─── Exercise material ───

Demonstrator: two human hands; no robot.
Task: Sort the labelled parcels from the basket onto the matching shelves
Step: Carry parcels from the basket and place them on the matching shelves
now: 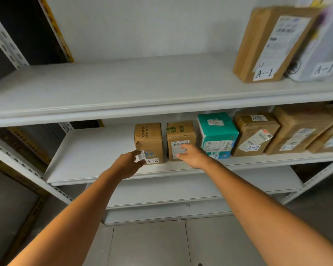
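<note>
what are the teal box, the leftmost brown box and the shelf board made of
Teal box: printed cardboard, slightly glossy, with crisp folded edges.
Leftmost brown box: plain cardboard under shiny tape; one corner is crumpled.
Shelf board: smooth matte white, probably painted metal or laminate, unclear which.

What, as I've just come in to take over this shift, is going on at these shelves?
A person reaches both hands to the middle shelf. The left hand touches the front corner of the leftmost brown box, labelled A-2; the right hand rests against the front of the next brown box. A teal box and more A-2 parcels fill the row to the right. Two A-1 parcels sit on the shelf above.
</note>
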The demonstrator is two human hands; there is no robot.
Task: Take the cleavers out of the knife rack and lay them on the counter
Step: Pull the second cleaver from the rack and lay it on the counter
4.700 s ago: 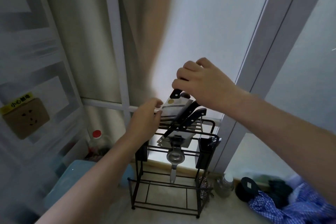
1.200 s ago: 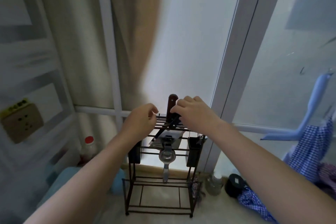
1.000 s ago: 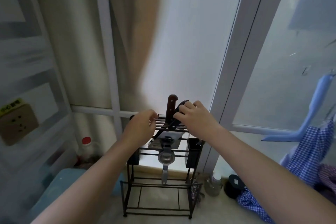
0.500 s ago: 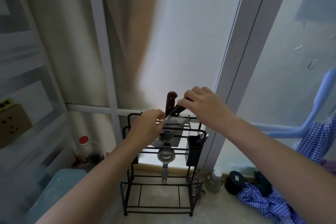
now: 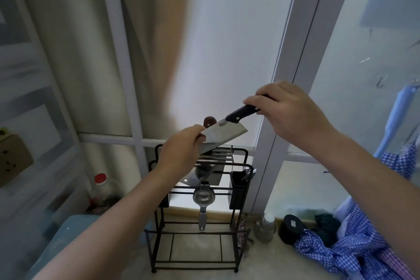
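Note:
A cleaver point(image 5: 223, 135) with a broad steel blade and a black handle hangs in the air just above the black wire knife rack point(image 5: 246, 191). My right hand point(image 5: 288, 111) grips its handle. My left hand point(image 5: 181, 146) pinches the far end of the blade. A second knife stays in the rack, its brown handle point(image 5: 209, 121) sticking up behind the cleaver's blade. Further blades show inside the rack below the top wires.
A metal strainer point(image 5: 203, 198) hangs on the rack's front. A red-capped bottle point(image 5: 100, 185) stands at the left, a clear bottle point(image 5: 266, 226) and a black round object point(image 5: 292, 228) at the right. Blue checked cloth point(image 5: 354, 250) lies bottom right; a blue bin point(image 5: 56, 243) bottom left.
The black-handled cleaver has come up out of the rack, drawn up and to the right by my right hand. My left hand moved from the rack's top onto the blade.

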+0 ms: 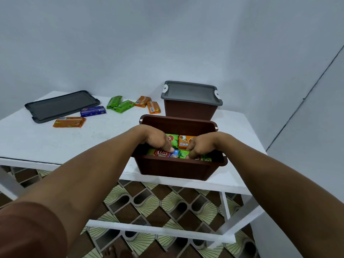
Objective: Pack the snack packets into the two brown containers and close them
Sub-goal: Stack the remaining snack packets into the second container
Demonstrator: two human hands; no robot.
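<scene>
An open brown container [176,169] stands at the table's near edge with several snack packets inside. Both my hands reach into it. My left hand [158,140] presses its fingertips on a blue and red packet [161,153]. My right hand [199,147] grips a green packet [184,154] beside it. A second brown container [190,110] stands behind, closed with a grey lid [190,92]. A loose grey lid [61,105] lies at the far left. Loose packets rest on the table: an orange one [69,122], a blue one [93,111], two green ones [120,104] and two orange ones [148,104].
The white table [46,142] stands in a corner of pale walls. Its near edge runs just under the open container, which slightly overhangs it. White frame bars and a patterned tile floor [149,202] show below.
</scene>
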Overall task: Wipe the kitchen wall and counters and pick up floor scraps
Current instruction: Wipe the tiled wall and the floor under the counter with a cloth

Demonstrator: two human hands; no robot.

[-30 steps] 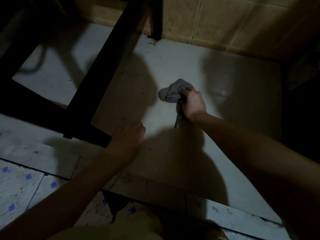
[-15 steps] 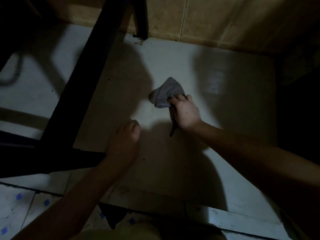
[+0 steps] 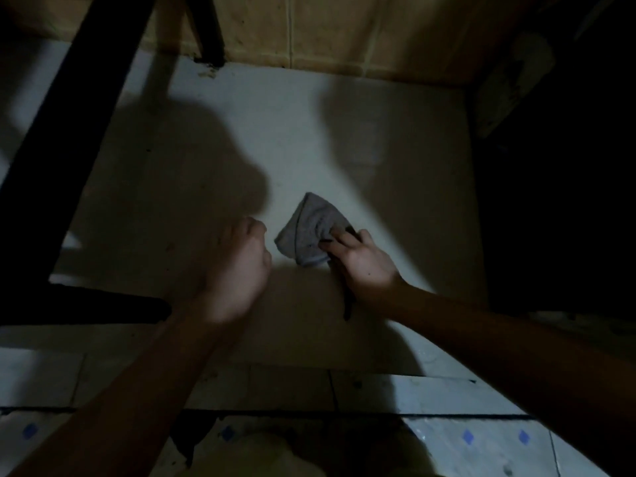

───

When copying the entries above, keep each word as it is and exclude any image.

Output of the task.
Demonstrator: two human hands; no robot.
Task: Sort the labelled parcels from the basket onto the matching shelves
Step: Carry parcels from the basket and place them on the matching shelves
now: 
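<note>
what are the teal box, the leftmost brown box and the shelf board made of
Teal box: printed cardboard, slightly glossy, with crisp folded edges.
Leftmost brown box: plain cardboard under shiny tape; one corner is crumpled.
Shelf board: smooth matte white, probably painted metal or laminate, unclear which.

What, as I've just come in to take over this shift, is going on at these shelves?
A person reaches both hands to the middle shelf. The left hand touches the front corner of the leftmost brown box, labelled A-2; the right hand rests against the front of the next brown box. A teal box and more A-2 parcels fill the row to the right. Two A-1 parcels sit on the shelf above.
</note>
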The demonstrator is two human hands; there is no robot.
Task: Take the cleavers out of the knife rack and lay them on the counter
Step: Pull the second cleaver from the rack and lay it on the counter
4.700 s ago: 
1.200 s ago: 
1.000 s ago: 
0.500 s ago: 
now: 
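Note:
A cleaver point(image 5: 223, 135) with a broad steel blade and a black handle hangs in the air just above the black wire knife rack point(image 5: 246, 191). My right hand point(image 5: 288, 111) grips its handle. My left hand point(image 5: 181, 146) pinches the far end of the blade. A second knife stays in the rack, its brown handle point(image 5: 209, 121) sticking up behind the cleaver's blade. Further blades show inside the rack below the top wires.
A metal strainer point(image 5: 203, 198) hangs on the rack's front. A red-capped bottle point(image 5: 100, 185) stands at the left, a clear bottle point(image 5: 266, 226) and a black round object point(image 5: 292, 228) at the right. Blue checked cloth point(image 5: 354, 250) lies bottom right; a blue bin point(image 5: 56, 243) bottom left.
The black-handled cleaver has come up out of the rack, drawn up and to the right by my right hand. My left hand moved from the rack's top onto the blade.
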
+0 ms: 
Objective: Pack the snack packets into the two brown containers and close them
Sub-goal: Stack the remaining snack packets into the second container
Demonstrator: two human hands; no robot.
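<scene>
An open brown container [176,169] stands at the table's near edge with several snack packets inside. Both my hands reach into it. My left hand [158,140] presses its fingertips on a blue and red packet [161,153]. My right hand [199,147] grips a green packet [184,154] beside it. A second brown container [190,110] stands behind, closed with a grey lid [190,92]. A loose grey lid [61,105] lies at the far left. Loose packets rest on the table: an orange one [69,122], a blue one [93,111], two green ones [120,104] and two orange ones [148,104].
The white table [46,142] stands in a corner of pale walls. Its near edge runs just under the open container, which slightly overhangs it. White frame bars and a patterned tile floor [149,202] show below.
</scene>
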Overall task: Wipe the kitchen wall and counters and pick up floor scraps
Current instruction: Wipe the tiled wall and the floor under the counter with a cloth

Demonstrator: two human hands; no robot.

[-30 steps] 
[-15 steps] 
[+0 steps] 

Nothing else is needed to complete the exercise.